By Noelle Sterne
Many wise people have observed how most of us dislike change, even hate and fight against it, and many equally wise people have observed that change must take place. If we want to improve our situations and lives, we must accept change. And, as many other wise people have said, changes in our thoughts precede changes in our experiences.
One of the blocks we have may be around that word change. We worry, “I’m going to be shaken out of my routines, my familiar places and activities, my goals, my expectations.” Seen this way, change feels like being forced to alter our ways of being and beliefs into other shapes, like pulling dried taffy. We feel it’s impossible, we’re too entrenched, we’re really afraid, and so we may give up “trying” to change. But change doesn’t listen. Inevitably, it sweeps over us, sweeps away our fragile sense of security, and gives us miserable life experiences.
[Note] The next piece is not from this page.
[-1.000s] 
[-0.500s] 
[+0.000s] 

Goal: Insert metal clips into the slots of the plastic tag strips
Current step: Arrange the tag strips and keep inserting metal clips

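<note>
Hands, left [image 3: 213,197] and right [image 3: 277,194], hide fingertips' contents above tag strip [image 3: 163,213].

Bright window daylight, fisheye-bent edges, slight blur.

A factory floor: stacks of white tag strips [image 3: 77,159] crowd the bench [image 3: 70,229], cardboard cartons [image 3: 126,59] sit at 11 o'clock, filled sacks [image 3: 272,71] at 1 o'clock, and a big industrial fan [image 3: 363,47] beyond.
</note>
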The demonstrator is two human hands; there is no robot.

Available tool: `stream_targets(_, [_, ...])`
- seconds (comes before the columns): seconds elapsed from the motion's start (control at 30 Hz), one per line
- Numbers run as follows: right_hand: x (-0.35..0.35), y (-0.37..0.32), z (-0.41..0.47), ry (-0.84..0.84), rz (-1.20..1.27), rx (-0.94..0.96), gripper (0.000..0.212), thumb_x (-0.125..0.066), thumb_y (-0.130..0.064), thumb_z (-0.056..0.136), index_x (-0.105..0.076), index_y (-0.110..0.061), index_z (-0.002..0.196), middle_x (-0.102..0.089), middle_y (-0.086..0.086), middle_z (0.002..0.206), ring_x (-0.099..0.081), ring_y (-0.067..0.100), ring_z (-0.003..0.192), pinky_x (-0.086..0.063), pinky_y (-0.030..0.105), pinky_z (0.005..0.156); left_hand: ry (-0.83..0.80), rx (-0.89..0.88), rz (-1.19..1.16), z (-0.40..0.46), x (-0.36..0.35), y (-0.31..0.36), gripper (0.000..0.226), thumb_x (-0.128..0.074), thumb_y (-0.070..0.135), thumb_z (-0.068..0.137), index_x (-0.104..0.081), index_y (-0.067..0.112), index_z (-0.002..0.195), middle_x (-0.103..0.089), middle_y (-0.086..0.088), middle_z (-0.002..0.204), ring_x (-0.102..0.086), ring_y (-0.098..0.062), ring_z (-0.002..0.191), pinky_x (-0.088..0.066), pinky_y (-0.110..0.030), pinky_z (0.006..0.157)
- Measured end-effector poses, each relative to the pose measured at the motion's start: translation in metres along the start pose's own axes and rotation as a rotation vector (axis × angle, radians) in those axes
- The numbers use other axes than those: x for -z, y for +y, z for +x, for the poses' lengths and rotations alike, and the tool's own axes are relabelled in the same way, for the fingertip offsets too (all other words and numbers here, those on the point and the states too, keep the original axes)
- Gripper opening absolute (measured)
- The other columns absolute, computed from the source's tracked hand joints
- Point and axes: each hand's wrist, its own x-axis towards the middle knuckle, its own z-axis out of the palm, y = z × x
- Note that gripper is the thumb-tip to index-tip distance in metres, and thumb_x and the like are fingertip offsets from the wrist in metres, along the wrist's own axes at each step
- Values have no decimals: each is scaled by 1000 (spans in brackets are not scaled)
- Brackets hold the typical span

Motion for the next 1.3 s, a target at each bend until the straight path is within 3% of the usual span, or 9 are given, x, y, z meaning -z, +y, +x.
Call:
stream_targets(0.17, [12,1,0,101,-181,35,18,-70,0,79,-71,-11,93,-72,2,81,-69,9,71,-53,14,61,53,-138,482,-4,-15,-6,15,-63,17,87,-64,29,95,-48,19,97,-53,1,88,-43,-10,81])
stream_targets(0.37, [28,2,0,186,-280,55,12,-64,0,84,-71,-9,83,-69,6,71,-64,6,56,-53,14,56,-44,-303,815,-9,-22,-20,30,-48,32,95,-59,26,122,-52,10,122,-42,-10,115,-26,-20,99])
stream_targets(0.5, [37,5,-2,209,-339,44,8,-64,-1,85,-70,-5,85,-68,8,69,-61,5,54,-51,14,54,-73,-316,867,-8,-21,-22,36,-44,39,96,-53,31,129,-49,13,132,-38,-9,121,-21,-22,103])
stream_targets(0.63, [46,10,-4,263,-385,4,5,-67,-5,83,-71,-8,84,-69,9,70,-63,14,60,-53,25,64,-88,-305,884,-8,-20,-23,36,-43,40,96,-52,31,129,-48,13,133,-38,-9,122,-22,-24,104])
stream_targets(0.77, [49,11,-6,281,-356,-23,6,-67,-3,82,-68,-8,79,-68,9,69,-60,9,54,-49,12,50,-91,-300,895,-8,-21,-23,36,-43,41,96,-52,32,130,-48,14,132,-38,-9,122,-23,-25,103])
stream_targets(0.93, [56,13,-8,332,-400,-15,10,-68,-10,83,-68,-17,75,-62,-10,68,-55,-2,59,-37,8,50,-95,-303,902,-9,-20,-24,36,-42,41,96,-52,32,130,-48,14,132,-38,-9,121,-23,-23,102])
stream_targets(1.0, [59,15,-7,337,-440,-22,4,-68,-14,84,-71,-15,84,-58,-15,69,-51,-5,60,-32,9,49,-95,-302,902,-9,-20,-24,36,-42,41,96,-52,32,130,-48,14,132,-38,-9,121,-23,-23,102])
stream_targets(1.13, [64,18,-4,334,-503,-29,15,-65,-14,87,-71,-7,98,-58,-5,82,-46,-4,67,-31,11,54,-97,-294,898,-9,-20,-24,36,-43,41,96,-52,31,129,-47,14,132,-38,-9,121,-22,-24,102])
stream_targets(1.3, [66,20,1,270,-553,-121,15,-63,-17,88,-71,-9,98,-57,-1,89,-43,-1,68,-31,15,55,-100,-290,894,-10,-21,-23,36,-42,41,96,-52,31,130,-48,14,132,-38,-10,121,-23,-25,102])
We don’t have to succumb to miserable life experiences. We can get the jump on that dread word change. Instead of thinking we must change when something in our lives isn’t working, or we feel swept up in the need to change, we can think of the need as reframing.
What Is Reframing?
Reframing has been with us since people realized they could think. Simply put, it’s seeing and labeling things in another way. Politicians do it all the time (not “go to war” but “deploy”); preachers do it (not “lazy bums” but “our less fortunate brethren”); detectives do it (not a “socially disenfranchised individual” but “the perp”); and parents do it (not “my son is creating great neo-fusion-rock-n-rumble music” in the garage but “a racket and waste of time”).
Here are some ways of thinking about reframing:
- Relabel, restate, reinterpret, recast, reslant, refocus, reformulate, rethink.
- Reconstruct, recreate, reconstitute, remake, redesign.
- Remold, reshape, refashion, rebuild, redirect, reposition.
- Shift, convert, transform, alter attitude and perspective.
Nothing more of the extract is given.